Activity ::
Drop the pictures and repeat the remaining data exactly.

Information ::
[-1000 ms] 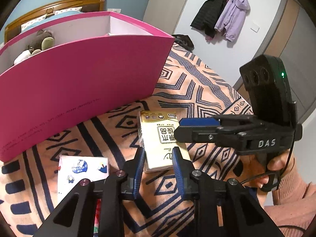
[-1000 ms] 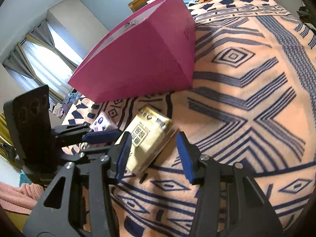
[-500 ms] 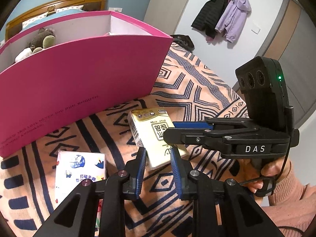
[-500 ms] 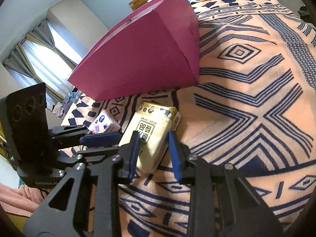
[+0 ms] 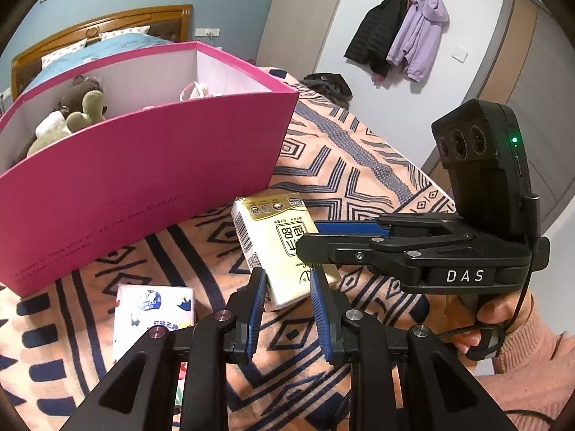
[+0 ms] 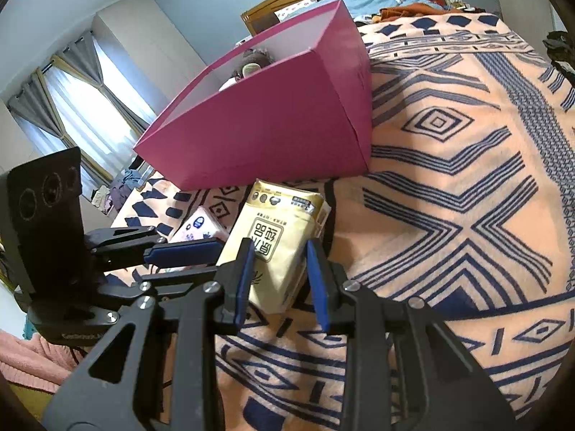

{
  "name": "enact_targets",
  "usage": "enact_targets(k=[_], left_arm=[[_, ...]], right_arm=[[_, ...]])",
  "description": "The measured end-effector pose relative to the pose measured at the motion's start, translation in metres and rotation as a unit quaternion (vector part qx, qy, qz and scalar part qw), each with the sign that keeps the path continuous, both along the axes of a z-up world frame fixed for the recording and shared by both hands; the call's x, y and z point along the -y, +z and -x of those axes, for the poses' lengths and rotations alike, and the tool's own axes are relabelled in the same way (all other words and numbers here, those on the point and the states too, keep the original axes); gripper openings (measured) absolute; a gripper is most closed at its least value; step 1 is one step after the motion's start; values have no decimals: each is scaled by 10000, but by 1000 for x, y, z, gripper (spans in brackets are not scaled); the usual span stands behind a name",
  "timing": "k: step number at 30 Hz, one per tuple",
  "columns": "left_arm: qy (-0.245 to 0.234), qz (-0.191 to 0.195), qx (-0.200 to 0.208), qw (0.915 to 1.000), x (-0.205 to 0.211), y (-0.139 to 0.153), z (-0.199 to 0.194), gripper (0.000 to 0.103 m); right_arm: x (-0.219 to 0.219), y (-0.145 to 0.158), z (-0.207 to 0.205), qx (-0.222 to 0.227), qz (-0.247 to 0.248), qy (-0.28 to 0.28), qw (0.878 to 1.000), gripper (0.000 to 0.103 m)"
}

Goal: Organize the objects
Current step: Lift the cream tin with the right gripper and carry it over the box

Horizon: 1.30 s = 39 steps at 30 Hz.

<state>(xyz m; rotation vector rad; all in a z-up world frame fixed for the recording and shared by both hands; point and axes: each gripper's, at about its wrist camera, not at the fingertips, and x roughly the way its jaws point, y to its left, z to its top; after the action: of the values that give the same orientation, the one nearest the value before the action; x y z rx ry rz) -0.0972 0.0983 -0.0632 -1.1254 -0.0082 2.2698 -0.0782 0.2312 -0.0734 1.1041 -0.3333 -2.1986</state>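
A yellow tissue pack lies on the patterned blanket in front of a pink box. My right gripper is shut on the yellow tissue pack, its blue pads pressing both sides, and the pack is lifted off the blanket. In the left wrist view the right gripper reaches in from the right over the pack. My left gripper hangs just short of the pack's near end, jaws a little apart and empty. A white tissue pack lies to the left.
The pink box holds plush toys and a small pink item. The white tissue pack also shows in the right wrist view. Jackets hang on the far wall. A wooden headboard stands behind the box.
My right gripper closed on the yellow tissue pack and raised it. Both views rose, showing more of the box's inside. My left gripper narrowed, then stayed just short of the pack.
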Motion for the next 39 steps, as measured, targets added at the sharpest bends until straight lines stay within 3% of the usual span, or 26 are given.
enact_targets(k=[39], left_arm=[[150,28,-801,9967,8,51,-8,25]], right_arm=[[9,55,-5,-815,61,82,9966,33]])
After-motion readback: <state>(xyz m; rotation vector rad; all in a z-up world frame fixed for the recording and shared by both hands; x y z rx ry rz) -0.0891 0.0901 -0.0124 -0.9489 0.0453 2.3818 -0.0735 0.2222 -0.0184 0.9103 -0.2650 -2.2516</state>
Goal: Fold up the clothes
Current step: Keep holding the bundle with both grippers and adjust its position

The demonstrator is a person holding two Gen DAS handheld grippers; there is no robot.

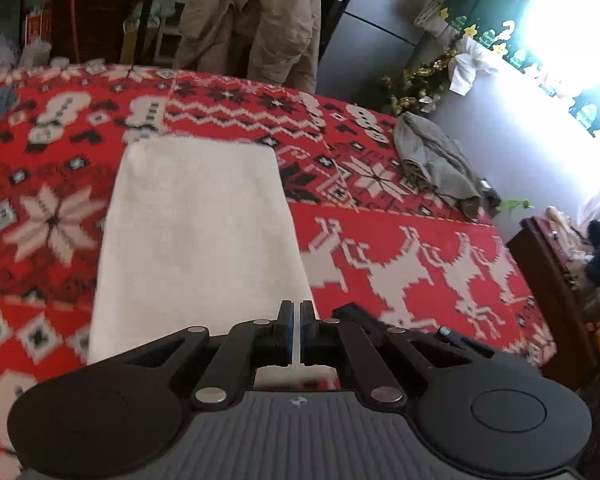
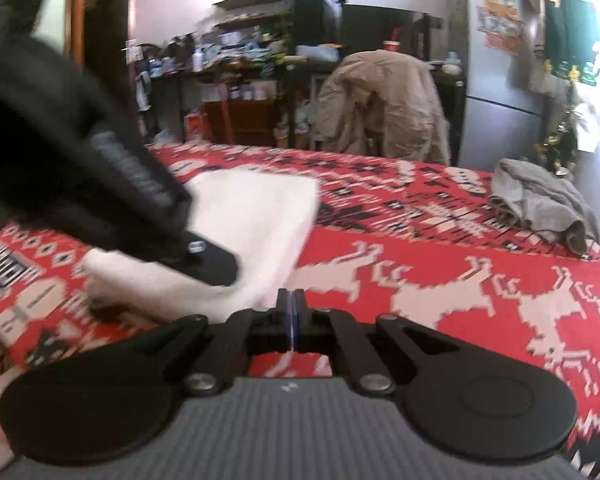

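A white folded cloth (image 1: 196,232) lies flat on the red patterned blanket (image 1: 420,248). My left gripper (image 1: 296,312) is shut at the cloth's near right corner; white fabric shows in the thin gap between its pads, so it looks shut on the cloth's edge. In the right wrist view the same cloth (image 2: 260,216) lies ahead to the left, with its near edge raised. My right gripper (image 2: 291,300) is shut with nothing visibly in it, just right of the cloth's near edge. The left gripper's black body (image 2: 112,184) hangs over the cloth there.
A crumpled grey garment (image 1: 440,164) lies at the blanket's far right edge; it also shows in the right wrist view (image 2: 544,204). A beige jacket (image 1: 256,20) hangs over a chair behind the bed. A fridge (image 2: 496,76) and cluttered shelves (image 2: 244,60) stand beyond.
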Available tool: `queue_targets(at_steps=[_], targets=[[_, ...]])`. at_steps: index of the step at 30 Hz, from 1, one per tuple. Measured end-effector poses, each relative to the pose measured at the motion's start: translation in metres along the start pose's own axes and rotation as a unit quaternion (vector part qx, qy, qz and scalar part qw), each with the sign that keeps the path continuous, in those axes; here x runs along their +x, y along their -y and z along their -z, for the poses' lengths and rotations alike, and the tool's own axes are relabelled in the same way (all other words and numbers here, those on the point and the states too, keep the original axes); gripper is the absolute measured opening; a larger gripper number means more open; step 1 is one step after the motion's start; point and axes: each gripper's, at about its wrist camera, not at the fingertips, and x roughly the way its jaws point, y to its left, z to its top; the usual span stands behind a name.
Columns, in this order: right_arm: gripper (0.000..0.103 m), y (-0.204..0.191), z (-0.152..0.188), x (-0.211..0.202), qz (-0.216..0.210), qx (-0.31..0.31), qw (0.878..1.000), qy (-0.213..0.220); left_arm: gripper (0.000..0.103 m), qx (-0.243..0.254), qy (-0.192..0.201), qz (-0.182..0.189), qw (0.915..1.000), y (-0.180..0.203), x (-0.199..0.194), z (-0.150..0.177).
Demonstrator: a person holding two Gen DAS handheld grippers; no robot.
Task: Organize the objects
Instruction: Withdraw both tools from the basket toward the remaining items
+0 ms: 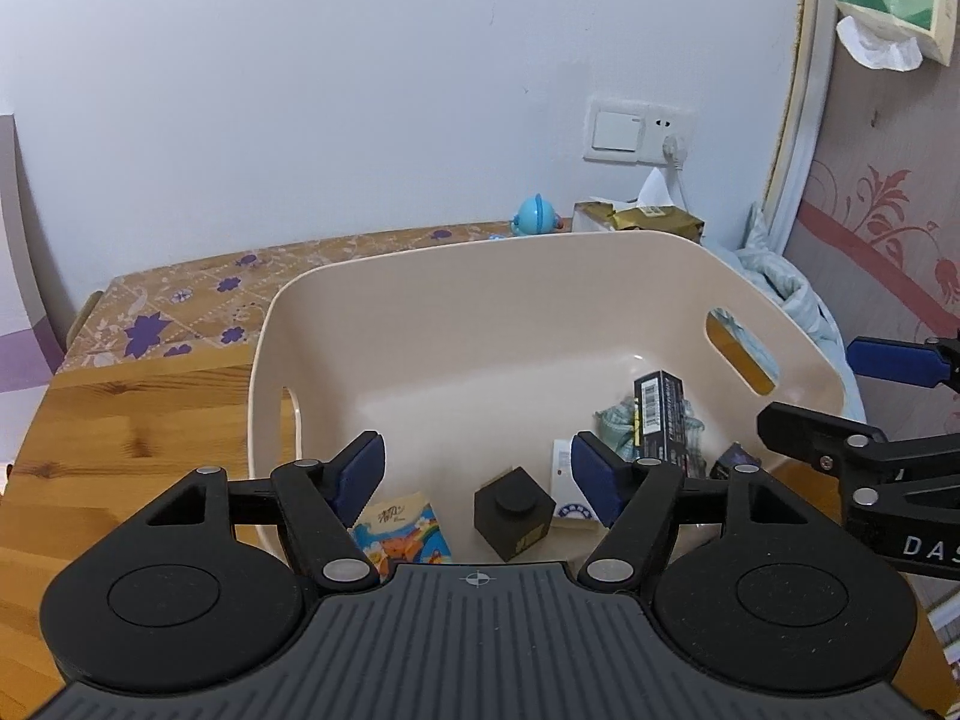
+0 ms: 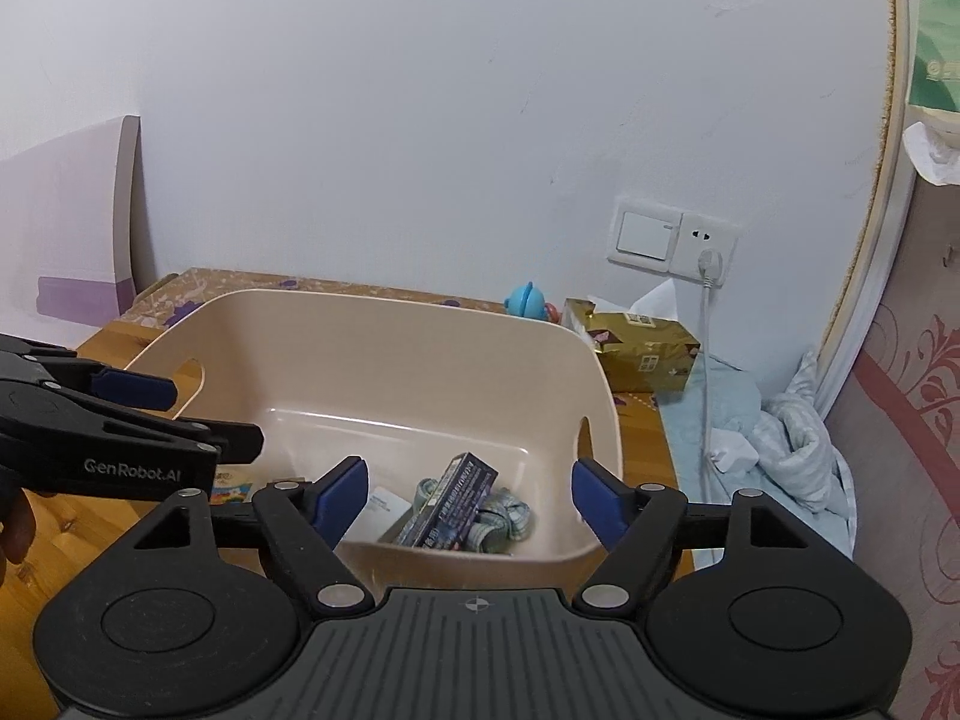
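In the left wrist view we see a beige plastic basket with cut-out handles [image 1: 468,312] filling the middle of the frame, standing on a wooden surface [image 1: 120,432]. Inside it, along the lower edge, lie a colourful cartoon-printed packet [image 1: 402,531], a small black cube-shaped box [image 1: 513,507], a white card [image 1: 564,480], a dark upright carton with a barcode [image 1: 660,414] and a crumpled green checked cloth [image 1: 618,426] beside the carton. Our left gripper [image 1: 477,471] hangs over the near rim with its blue-padded fingers [image 1: 360,471] standing wide and nothing between them. The right gripper [image 1: 840,396] enters at the right edge.

In the right wrist view the same basket sits at centre, and the dark carton [image 2: 453,501] lies slanted on the checked cloth [image 2: 507,519] in the lower middle. Our right gripper [image 2: 468,501] also has its fingers [image 2: 591,495] spread wide and holds nothing. A gold tissue box [image 2: 642,354] and a blue round toy [image 2: 525,300] stand behind the basket, near a white wall socket [image 2: 675,237].
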Motion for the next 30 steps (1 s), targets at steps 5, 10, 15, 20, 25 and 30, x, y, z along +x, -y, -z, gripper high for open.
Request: queue_targets(at_steps=[5, 10, 15, 20, 25, 30], targets=[[0.080, 0.001, 0.008, -0.015, 0.002, -0.003, 1.000, 0.001, 0.071, 0.003, 0.003, -0.004, 1.0000, 0.002, -0.011, 0.006], [0.085, 0.004, 0.017, -0.027, 0.006, -0.001, 1.000, 0.002, 0.071, 0.004, 0.007, -0.007, 0.9999, 0.005, -0.023, 0.012], [0.087, 0.008, 0.024, -0.037, 0.010, -0.001, 1.000, 0.001, 0.076, 0.006, 0.010, -0.004, 0.9999, 0.008, -0.033, 0.018], [0.089, 0.011, 0.033, -0.045, 0.016, -0.006, 1.000, -0.003, 0.076, 0.011, 0.011, 0.000, 0.9999, 0.012, -0.042, 0.025], [0.089, 0.013, 0.041, -0.051, 0.019, -0.004, 1.000, -0.005, 0.078, 0.011, 0.013, 0.000, 0.9999, 0.014, -0.049, 0.031], [0.090, 0.012, 0.048, -0.057, 0.021, -0.004, 1.000, -0.007, 0.078, 0.007, 0.012, -0.002, 0.9999, 0.014, -0.055, 0.040]])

Output of the exercise ::
[-1000 ms] 
[-1000 ms] 
[-500 ms] 
[-500 ms] 
[+0 ms] 
[+0 ms] 

{
  "name": "enact_targets",
  "usage": "enact_targets(k=[_], left_arm=[[_, ...]], right_arm=[[_, ...]])",
  "description": "The measured end-effector pose relative to the pose measured at the motion's start, translation in metres and rotation as a unit quaternion (vector part qx, qy, qz and scalar part qw), each with the sign that keeps the path continuous, both along the axes of a z-up world frame fixed for the recording and shared by both hands; the call's x, y and z point along the -y, +z and -x of those axes, for the poses' lengths and rotations alike, and the tool's own axes are relabelled in the same way (all other words and numbers here, those on the point and the states too, keep the original axes); gripper openings (measured) absolute; a gripper is most closed at its least value; step 1 is one step after the motion's start; values have no decimals: each is scaled by 10000, but by 1000 for x, y, z, gripper (spans in brackets are not scaled); the usual span stands behind a name",
  "timing": "k: step number at 30 Hz, one per tuple",
  "columns": "left_arm: qy (-0.245 to 0.234), qz (-0.191 to 0.195), qx (-0.200 to 0.208), qw (0.915 to 1.000), x (-0.205 to 0.211), y (-0.139 to 0.153), z (-0.199 to 0.194), gripper (0.000 to 0.103 m); right_arm: x (-0.219 to 0.219), y (-0.145 to 0.158), z (-0.207 to 0.205), qx (-0.222 to 0.227), qz (-0.247 to 0.248), qy (-0.28 to 0.28), qw (0.878 to 1.000), gripper (0.000 to 0.103 m)"
}

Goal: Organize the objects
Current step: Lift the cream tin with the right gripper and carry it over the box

Horizon: 1.30 s = 39 steps at 30 Hz.

<state>(xyz m; rotation vector rad; all in a z-up world frame fixed for the recording and shared by both hands; point and axes: each gripper's, at about its wrist camera, not at the fingertips, and x roughly the way its jaws point, y to its left, z to its top; after the action: of the values that give the same orientation, the one nearest the value before the action; x y z rx ry rz) -0.0972 0.0983 -0.0632 -1.1254 -0.0082 2.2698 -0.0782 0.2312 -0.0734 1.1041 -0.3333 -2.1986</state>
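A yellow tissue pack lies on the patterned blanket in front of a pink box. My right gripper is shut on the yellow tissue pack, its blue pads pressing both sides, and the pack is lifted off the blanket. In the left wrist view the right gripper reaches in from the right over the pack. My left gripper hangs just short of the pack's near end, jaws a little apart and empty. A white tissue pack lies to the left.
The pink box holds plush toys and a small pink item. The white tissue pack also shows in the right wrist view. Jackets hang on the far wall. A wooden headboard stands behind the box.
My right gripper closed on the yellow tissue pack and raised it. Both views rose, showing more of the box's inside. My left gripper narrowed, then stayed just short of the pack.
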Motion for the next 39 steps, as measured, targets added at the sharpest bends until straight lines stay within 3% of the usual span, or 26 are given.
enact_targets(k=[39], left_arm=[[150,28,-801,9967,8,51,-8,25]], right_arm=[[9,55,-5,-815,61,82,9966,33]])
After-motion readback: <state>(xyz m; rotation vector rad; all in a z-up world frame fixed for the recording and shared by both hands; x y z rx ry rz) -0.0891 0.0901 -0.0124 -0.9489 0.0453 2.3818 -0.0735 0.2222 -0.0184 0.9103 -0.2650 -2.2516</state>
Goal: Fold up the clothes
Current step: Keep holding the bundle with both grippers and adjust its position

The demonstrator is a person holding two Gen DAS handheld grippers; there is no robot.


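A white folded cloth (image 1: 196,232) lies flat on the red patterned blanket (image 1: 420,248). My left gripper (image 1: 296,312) is shut at the cloth's near right corner; white fabric shows in the thin gap between its pads, so it looks shut on the cloth's edge. In the right wrist view the same cloth (image 2: 260,216) lies ahead to the left, with its near edge raised. My right gripper (image 2: 291,300) is shut with nothing visibly in it, just right of the cloth's near edge. The left gripper's black body (image 2: 112,184) hangs over the cloth there.
A crumpled grey garment (image 1: 440,164) lies at the blanket's far right edge; it also shows in the right wrist view (image 2: 544,204). A beige jacket (image 1: 256,20) hangs over a chair behind the bed. A fridge (image 2: 496,76) and cluttered shelves (image 2: 244,60) stand beyond.
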Available tool: `queue_targets(at_steps=[_], targets=[[_, ...]])`. at_steps: index of the step at 30 Hz, from 1, one per tuple. Measured end-effector poses, each relative to the pose measured at the motion's start: translation in metres along the start pose's own axes and rotation as a unit quaternion (vector part qx, qy, qz and scalar part qw), each with the sign that keeps the path continuous, in those axes; here x runs along their +x, y along their -y and z along their -z, for the poses' lengths and rotations alike, and the tool's own axes are relabelled in the same way (all other words and numbers here, those on the point and the states too, keep the original axes); gripper is the absolute measured opening; a larger gripper number means more open; step 1 is one step after the motion's start; point and axes: each gripper's, at about its wrist camera, not at the fingertips, and x roughly the way its jaws point, y to its left, z to its top; the usual span stands behind a name.
Columns, in this order: right_arm: gripper (0.000..0.103 m), y (-0.204..0.191), z (-0.152..0.188), x (-0.211..0.202), qz (-0.216..0.210), qx (-0.31..0.31), qw (0.878..1.000), qy (-0.213..0.220); left_arm: gripper (0.000..0.103 m), qx (-0.243..0.254), qy (-0.192..0.201), qz (-0.182..0.189), qw (0.915..1.000), y (-0.180..0.203), x (-0.199..0.194), z (-0.150..0.177).
Demonstrator: a person holding two Gen DAS handheld grippers; no robot.
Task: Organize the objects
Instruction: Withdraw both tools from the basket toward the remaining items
+0 ms: 
+0 ms: 
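In the left wrist view we see a beige plastic basket with cut-out handles [image 1: 468,312] filling the middle of the frame, standing on a wooden surface [image 1: 120,432]. Inside it, along the lower edge, lie a colourful cartoon-printed packet [image 1: 402,531], a small black cube-shaped box [image 1: 513,507], a white card [image 1: 564,480], a dark upright carton with a barcode [image 1: 660,414] and a crumpled green checked cloth [image 1: 618,426] beside the carton. Our left gripper [image 1: 477,471] hangs over the near rim with its blue-padded fingers [image 1: 360,471] standing wide and nothing between them. The right gripper [image 1: 840,396] enters at the right edge.

In the right wrist view the same basket sits at centre, and the dark carton [image 2: 453,501] lies slanted on the checked cloth [image 2: 507,519] in the lower middle. Our right gripper [image 2: 468,501] also has its fingers [image 2: 591,495] spread wide and holds nothing. A gold tissue box [image 2: 642,354] and a blue round toy [image 2: 525,300] stand behind the basket, near a white wall socket [image 2: 675,237].
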Motion for the next 30 steps (1 s), targets at steps 5, 10, 15, 20, 25 and 30, x, y, z along +x, -y, -z, gripper high for open.
Request: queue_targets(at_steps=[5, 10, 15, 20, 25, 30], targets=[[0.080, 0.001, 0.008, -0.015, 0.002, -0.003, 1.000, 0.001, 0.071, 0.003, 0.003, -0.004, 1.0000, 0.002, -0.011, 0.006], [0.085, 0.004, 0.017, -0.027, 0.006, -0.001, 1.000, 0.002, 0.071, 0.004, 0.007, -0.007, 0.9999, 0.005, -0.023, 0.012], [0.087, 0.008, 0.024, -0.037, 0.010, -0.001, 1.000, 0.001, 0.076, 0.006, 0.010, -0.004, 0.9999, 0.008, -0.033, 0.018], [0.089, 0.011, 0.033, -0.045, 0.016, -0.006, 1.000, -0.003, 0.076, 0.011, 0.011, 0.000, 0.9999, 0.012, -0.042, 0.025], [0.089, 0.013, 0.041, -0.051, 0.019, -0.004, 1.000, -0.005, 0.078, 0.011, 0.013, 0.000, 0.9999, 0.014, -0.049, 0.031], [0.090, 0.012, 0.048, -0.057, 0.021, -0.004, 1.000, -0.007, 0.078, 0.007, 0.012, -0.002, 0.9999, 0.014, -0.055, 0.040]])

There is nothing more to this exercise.